OK, now what? The much better-than-expected June jobs report has the money and bond markets—and probably the Federal Reserve (Fed) as well—in a dither. Some quick thoughts to bring you back to a post-July 4, reality:
- Total nonfarm payrolls came in at +224,000, much stronger than the consensus forecast of +160,000 and essentially canceling out last month’s disappointment
- This gain was not an aberration, either, as solid performances were noted across the board, with manufacturing (+17,000) and construction (+21,000) particularly noteworthy
- Unemployment rate rose a tick to 3.7%, which was basically due to a surge in the civilian labor force, typically a positive economic sign
- Wages are stuck in the mud: +3.1% year-over-year and unchanged from the prior month
- After a move to 1.94% pre-jobs report, the UST 10-Year yield reversed course sharply and rose at one point to 2.07%; for those keeping score, the UST 2-Year yield backed up 14 basis points (bps) to 1.88%
- What’s a central banker to do? As I write this, Fed Funds Futures still stand a 95.5% chance of a quarter-point rate cut in July, but 50 bps has essentially been taken off the table…

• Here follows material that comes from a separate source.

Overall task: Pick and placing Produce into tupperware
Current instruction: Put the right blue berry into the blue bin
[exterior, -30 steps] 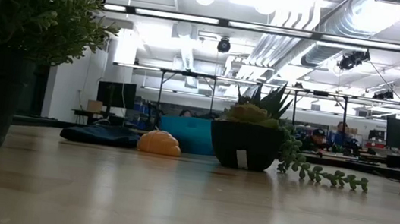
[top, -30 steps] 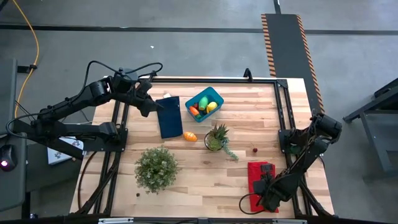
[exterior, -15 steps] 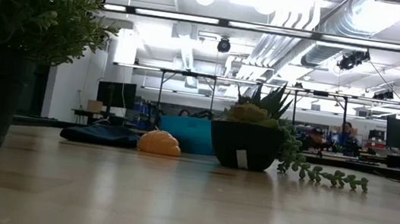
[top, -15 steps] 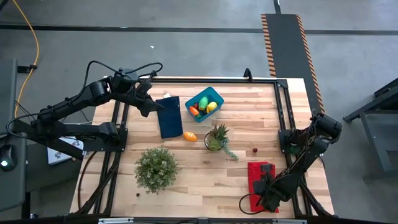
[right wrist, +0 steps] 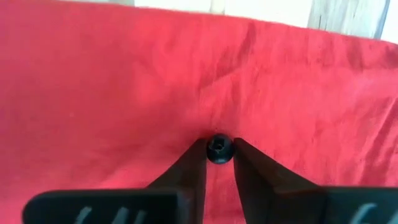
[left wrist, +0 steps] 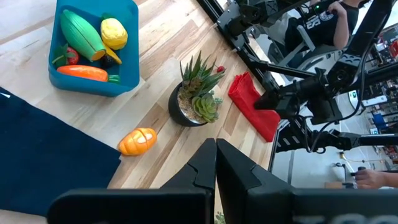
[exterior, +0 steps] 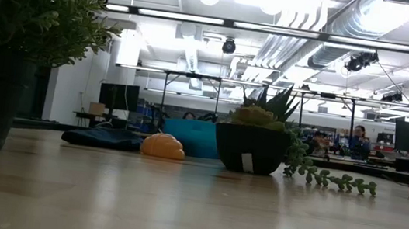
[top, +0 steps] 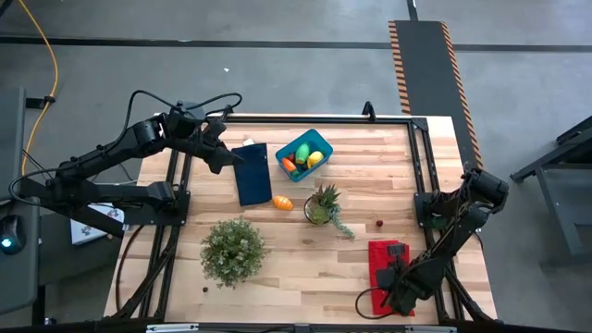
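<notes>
The blue tupperware [top: 303,154] stands near the table's far edge; in the left wrist view, the tupperware [left wrist: 93,87] holds a green oval [left wrist: 84,34], a yellow lemon [left wrist: 114,33] and an orange carrot [left wrist: 84,73]. An orange oval [top: 283,203] lies on the bare wood, seen as the orange oval [left wrist: 138,141] beside the dark blue cloth [left wrist: 43,155]. My left gripper [left wrist: 216,149] is shut and hovers over that cloth's left part [top: 227,153]. My right gripper [right wrist: 219,149] points down at a red cloth [top: 388,264] near the table's right near corner. My right gripper has a small black round thing [right wrist: 219,149] pinched between its two fingertips. The fingers point down at the red cloth [right wrist: 124,93]. Whether the fingertips touch the cloth, I cannot tell.
A spiky plant in a small dark pot [top: 322,205] stands right of the orange oval. A bushy potted plant [top: 231,248] stands toward the near edge. A small red thing [top: 378,222] lies on the wood near the red cloth. A dark frame rims the table.
</notes>
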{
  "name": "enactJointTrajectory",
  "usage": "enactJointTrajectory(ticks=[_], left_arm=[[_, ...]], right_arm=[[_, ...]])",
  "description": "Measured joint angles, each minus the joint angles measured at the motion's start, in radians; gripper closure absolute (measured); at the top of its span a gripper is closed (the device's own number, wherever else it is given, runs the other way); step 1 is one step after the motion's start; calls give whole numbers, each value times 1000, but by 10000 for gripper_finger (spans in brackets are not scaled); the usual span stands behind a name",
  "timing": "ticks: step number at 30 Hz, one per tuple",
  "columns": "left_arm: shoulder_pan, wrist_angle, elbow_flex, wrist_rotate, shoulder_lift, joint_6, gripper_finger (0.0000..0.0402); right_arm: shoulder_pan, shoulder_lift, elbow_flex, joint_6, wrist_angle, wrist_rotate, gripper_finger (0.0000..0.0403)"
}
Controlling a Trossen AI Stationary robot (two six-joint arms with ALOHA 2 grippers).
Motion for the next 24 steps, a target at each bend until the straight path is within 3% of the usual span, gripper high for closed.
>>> enactJointTrajectory(ticks=[24], left_arm=[[0, 0, 0, 0, 0, 0, 401]], right_arm=[[0, -1, 184, -19, -122, 10, 352]])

- Also, the January 2020 Fed Funds Futures contract is now showing only two rate cuts this year vs. three pre-jobs report; the change in pricing since June 24 (pre-FOMC) has been rather noticeable, reinforcing my belief that this tool’s track record leaves a lot to be desired
- Many readers know I’ve been doing this a long time and it has to be one of the tougher reads on what the Fed is going to do…they’ve seemingly backed themselves into a corner by letting the markets dictate their decision-making process , but Friday’s jobs report reinforces the view that the data do not warrant a rate cut, not even an insurance cut!
- Fed Chair Powell is slated to give the semiannual Monetary Policy Report to the House at 10:00 a.m. tomorrow and to the Senate on Thursday, so he can shape market expectations accordingly.
Will he disappoint? Stay tuned…
Unless otherwise stated, data source is Bloomberg, as of July 5, 2019.